What you are asked to do:
In the data that follows, find the line with "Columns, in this"; transcribe it, every later line up to the one with "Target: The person", and that line as well, exactly and with no others.

Data section:

- - - - - - -

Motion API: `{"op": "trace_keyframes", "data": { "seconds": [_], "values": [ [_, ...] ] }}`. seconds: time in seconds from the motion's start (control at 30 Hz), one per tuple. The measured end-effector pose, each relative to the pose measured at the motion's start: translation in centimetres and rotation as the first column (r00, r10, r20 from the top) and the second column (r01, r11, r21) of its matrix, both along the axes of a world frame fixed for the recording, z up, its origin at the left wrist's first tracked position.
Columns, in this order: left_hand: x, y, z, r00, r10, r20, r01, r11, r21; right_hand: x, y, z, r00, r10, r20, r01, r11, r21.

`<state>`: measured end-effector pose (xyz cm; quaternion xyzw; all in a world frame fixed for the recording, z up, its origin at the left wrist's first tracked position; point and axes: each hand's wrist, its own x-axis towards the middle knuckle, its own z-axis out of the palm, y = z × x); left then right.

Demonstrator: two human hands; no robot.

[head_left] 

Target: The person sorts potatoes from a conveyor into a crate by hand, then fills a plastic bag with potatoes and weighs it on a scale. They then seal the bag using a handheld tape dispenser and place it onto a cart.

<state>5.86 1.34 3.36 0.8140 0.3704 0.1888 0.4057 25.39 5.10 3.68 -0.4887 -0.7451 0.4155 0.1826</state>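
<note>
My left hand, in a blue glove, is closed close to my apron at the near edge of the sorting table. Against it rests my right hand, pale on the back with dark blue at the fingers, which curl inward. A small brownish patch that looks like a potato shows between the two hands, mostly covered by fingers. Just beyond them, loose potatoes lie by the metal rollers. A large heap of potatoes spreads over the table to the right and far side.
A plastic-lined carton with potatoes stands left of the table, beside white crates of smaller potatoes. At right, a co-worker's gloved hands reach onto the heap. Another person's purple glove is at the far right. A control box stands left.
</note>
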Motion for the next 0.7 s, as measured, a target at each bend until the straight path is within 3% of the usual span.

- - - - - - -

Written solution:
Columns, in this order: left_hand: x, y, z, r00, r10, r20, r01, r11, r21; right_hand: x, y, z, r00, r10, r20, r01, r11, r21.

`<state>`: measured end-effector pose (xyz cm; quaternion xyzw; all in a world frame fixed for the recording, z up, its origin at the left wrist's first tracked position; point and axes: each hand's wrist, its own x-axis towards the middle knuckle, its own z-axis out of the palm, y = z × x); left then right.

Demonstrator: two human hands; no robot.

[head_left] 

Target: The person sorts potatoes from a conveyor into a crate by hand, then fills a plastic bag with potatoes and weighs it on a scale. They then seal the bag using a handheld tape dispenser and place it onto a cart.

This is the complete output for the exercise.